What you will do |
Would you restate all the data that follows, word for word?

◆ ◆ ◆ ◆ ◆

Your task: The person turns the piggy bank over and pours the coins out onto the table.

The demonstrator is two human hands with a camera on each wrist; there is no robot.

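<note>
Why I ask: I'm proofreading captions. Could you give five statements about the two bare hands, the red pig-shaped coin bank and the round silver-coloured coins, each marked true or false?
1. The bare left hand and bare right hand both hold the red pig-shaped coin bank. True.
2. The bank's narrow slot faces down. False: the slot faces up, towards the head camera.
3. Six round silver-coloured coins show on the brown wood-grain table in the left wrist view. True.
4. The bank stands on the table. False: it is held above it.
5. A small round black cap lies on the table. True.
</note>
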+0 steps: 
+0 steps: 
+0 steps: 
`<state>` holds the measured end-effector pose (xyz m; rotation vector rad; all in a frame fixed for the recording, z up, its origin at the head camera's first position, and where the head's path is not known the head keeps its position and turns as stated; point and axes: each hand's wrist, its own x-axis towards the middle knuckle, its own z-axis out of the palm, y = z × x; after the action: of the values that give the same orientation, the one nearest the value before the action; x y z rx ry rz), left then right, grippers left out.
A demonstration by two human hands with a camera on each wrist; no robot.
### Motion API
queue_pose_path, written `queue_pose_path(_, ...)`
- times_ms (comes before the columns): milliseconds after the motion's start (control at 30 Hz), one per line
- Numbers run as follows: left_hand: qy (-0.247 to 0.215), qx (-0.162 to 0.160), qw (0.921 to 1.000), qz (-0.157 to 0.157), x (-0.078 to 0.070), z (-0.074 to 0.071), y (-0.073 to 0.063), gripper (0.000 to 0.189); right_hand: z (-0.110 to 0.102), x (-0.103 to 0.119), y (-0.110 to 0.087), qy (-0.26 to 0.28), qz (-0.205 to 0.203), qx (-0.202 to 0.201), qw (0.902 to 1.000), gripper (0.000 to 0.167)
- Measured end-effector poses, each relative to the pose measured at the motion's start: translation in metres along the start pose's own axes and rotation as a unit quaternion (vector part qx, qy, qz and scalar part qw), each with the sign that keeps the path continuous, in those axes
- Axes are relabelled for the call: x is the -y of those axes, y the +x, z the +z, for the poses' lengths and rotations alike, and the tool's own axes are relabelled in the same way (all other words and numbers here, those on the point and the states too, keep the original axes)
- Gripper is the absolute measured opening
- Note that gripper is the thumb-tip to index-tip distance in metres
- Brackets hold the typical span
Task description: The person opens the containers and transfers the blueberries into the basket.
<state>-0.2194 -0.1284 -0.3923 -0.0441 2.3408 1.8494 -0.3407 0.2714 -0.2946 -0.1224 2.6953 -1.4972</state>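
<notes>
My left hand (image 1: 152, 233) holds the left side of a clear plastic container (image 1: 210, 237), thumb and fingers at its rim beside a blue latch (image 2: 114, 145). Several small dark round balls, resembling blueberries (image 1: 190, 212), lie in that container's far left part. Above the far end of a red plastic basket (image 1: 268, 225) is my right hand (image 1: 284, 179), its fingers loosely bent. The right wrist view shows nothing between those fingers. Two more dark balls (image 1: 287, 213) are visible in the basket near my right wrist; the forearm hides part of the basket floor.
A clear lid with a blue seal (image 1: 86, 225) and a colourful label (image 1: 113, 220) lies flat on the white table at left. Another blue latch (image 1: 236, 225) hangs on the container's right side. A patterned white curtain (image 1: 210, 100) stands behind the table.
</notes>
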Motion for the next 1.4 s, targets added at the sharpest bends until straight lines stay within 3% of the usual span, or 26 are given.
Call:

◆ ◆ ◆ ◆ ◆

Reply to the exercise |
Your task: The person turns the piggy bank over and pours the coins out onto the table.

The demonstrator is two human hands with a camera on each wrist; there is no robot.

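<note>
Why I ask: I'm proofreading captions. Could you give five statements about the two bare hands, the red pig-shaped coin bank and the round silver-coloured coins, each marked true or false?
1. The bare left hand and bare right hand both hold the red pig-shaped coin bank. True.
2. The bank's narrow slot faces down. False: the slot faces up, towards the head camera.
3. Six round silver-coloured coins show on the brown wood-grain table in the left wrist view. True.
4. The bank stands on the table. False: it is held above it.
5. A small round black cap lies on the table. True.
</note>
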+0 steps: 
+0 steps: 
+0 steps: 
`<state>` holds the measured end-effector pose (xyz m; rotation vector rad; all in a frame fixed for the recording, z up, its origin at the head camera's first position, and where the head's path is not known the head keeps its position and turns as stated; point and axes: each hand's wrist, its own x-axis towards the middle knuckle, its own z-axis out of the palm, y = z × x; after the action: of the values that give the same orientation, the one nearest the value before the action; x y z rx ry rz), left then right, grippers left out.
A demonstration by two human hands with a camera on each wrist; no robot.
### Motion API
queue_pose_path, written `queue_pose_path(_, ...)`
- times_ms (comes before the columns): milliseconds after the motion's start (control at 30 Hz), one per line
- Numbers run as follows: left_hand: qy (-0.247 to 0.215), qx (-0.162 to 0.160), qw (0.921 to 1.000), qz (-0.157 to 0.157), x (-0.078 to 0.070), z (-0.074 to 0.071), y (-0.073 to 0.063), gripper (0.000 to 0.189); right_hand: z (-0.110 to 0.102), x (-0.103 to 0.119), y (-0.110 to 0.087), qy (-0.26 to 0.28), qz (-0.205 to 0.203), qx (-0.202 to 0.201), qw (0.902 to 1.000), gripper (0.000 to 0.167)
- Measured end-effector poses, each relative to the pose measured at the motion's start: translation in metres along the start pose's own axes and rotation as a unit quaternion (vector part qx, qy, qz and scalar part qw), each with the sign that keeps the path continuous, in those axes
- Axes are relabelled for the call: x is the -y of those axes, y the +x, z the +z, for the poses' lengths and rotations alike, and the tool's own axes are relabelled in the same way (all other words and numbers here, those on the point and the states too, keep the original axes)
- Gripper is the absolute measured opening
- Note that gripper is the thumb-tip to index-tip distance in metres
- Brackets hold the typical span
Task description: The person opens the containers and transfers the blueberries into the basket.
<state>-0.2194 -0.1284 -0.3923 -0.0441 2.3408 1.8494 -0.3407 0.2714 -0.2946 -0.1224 2.6953 -1.4972</state>
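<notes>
My left hand (image 1: 152, 233) holds the left side of a clear plastic container (image 1: 210, 237), thumb and fingers at its rim beside a blue latch (image 2: 114, 145). Several small dark round balls, resembling blueberries (image 1: 190, 212), lie in that container's far left part. Above the far end of a red plastic basket (image 1: 268, 225) is my right hand (image 1: 284, 179), its fingers loosely bent. The right wrist view shows nothing between those fingers. Two more dark balls (image 1: 287, 213) are visible in the basket near my right wrist; the forearm hides part of the basket floor.
A clear lid with a blue seal (image 1: 86, 225) and a colourful label (image 1: 113, 220) lies flat on the white table at left. Another blue latch (image 1: 236, 225) hangs on the container's right side. A patterned white curtain (image 1: 210, 100) stands behind the table.
</notes>
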Motion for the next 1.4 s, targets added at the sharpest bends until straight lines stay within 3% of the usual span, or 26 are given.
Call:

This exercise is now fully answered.